• Problem description
The output must reproduce each line of the data word for word.

• Data

%%

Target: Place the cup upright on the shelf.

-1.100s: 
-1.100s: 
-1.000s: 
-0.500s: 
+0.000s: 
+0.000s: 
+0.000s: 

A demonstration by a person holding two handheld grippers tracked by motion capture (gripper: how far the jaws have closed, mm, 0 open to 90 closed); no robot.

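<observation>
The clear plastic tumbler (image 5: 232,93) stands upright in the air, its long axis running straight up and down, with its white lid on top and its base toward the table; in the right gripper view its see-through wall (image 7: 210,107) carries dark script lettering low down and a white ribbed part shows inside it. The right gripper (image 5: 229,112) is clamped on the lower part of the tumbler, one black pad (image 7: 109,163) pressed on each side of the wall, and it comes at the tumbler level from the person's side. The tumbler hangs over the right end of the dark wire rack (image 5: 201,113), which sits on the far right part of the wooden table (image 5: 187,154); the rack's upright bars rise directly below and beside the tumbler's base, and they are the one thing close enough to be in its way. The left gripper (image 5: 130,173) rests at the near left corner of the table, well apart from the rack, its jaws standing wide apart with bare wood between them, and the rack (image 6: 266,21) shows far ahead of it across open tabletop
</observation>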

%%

• Answer
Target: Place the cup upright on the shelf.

-1.100s: 
-1.100s: 
-1.000s: 
-0.500s: 
+0.000s: 
+0.000s: 
+0.000s: 

A demonstration by a person holding two handheld grippers tracked by motion capture (gripper: how far the jaws have closed, mm, 0 open to 90 closed); no robot.

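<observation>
The clear plastic tumbler (image 5: 232,93) stands upright in the air, its long axis running straight up and down, with its white lid on top and its base toward the table; in the right gripper view its see-through wall (image 7: 210,107) carries dark script lettering low down and a white ribbed part shows inside it. The right gripper (image 5: 229,112) is clamped on the lower part of the tumbler, one black pad (image 7: 109,163) pressed on each side of the wall, and it comes at the tumbler level from the person's side. The tumbler hangs over the right end of the dark wire rack (image 5: 201,113), which sits on the far right part of the wooden table (image 5: 187,154); the rack's upright bars rise directly below and beside the tumbler's base, and they are the one thing close enough to be in its way. The left gripper (image 5: 130,173) rests at the near left corner of the table, well apart from the rack, its jaws standing wide apart with bare wood between them, and the rack (image 6: 266,21) shows far ahead of it across open tabletop
</observation>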

Nothing remains to add to the output.